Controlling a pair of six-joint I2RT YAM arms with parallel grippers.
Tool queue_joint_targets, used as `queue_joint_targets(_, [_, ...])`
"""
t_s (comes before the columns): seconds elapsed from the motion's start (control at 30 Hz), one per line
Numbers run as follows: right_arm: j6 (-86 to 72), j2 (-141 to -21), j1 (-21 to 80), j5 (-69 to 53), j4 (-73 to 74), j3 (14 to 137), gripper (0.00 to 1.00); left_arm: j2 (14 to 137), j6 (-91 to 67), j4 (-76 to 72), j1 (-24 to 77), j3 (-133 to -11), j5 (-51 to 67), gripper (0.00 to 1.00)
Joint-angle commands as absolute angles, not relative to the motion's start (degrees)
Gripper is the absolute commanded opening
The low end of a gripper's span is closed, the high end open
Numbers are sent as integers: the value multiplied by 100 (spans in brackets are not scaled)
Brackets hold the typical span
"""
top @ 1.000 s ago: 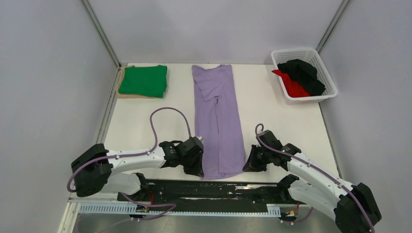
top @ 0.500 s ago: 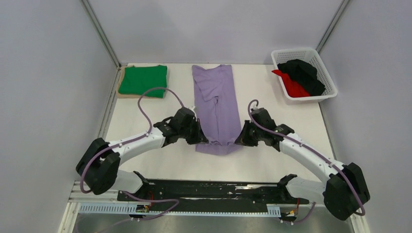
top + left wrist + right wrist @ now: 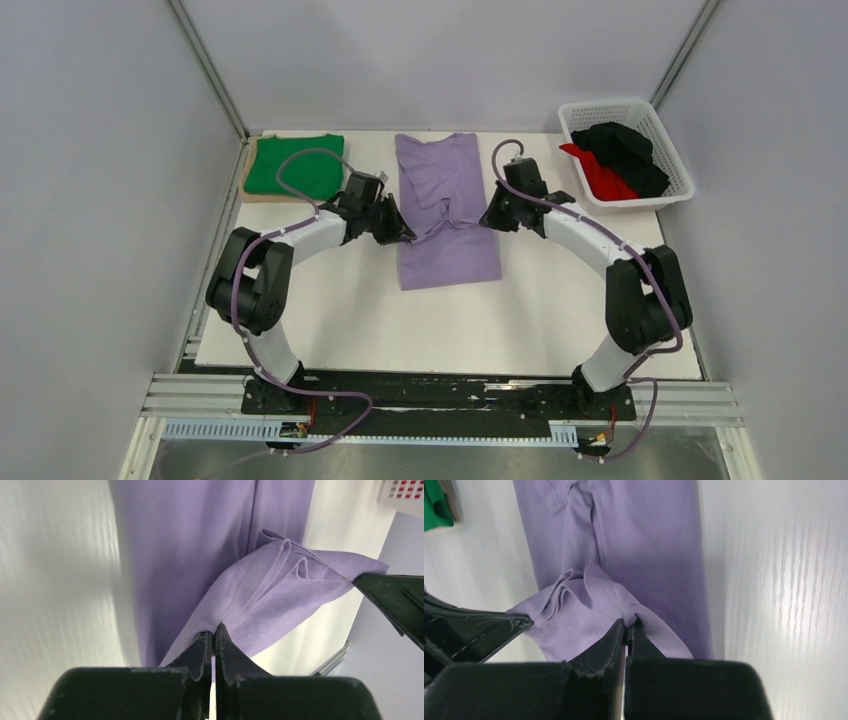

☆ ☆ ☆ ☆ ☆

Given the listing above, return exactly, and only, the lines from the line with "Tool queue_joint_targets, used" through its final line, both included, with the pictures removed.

_Solution for this exercise_
Tool queue_joint_targets, used as `queue_joint_targets(_, [_, ...])`
"""
t_s (comes before the columns): seconds elapsed from the motion's start (control at 30 Hz), one per line
Numbers run as follows: right_arm: j6 (-86 to 72), j2 (-141 to -21), j1 (-21 to 80), j5 (-69 to 53), j4 (-73 to 74), j3 (14 to 137), gripper (0.00 to 1.00); left_arm: j2 (14 to 137), j6 (-91 to 67), j4 (-76 to 72), j1 (-24 to 77), j3 (-133 to -11), j5 (-51 to 67), gripper (0.00 to 1.00)
Joint-angle commands as absolute angles, not relative to the motion's start (degrees)
Gripper is the absolute commanded opening
The low end of a gripper's span is closed, the high end open
Numbers are sent as integers: the value multiplied by 100 (spans in brackets are not scaled)
Brackets hold the typical span
"""
top @ 1.000 s ago: 
top @ 0.500 s ago: 
top + left wrist + right wrist @ now: 

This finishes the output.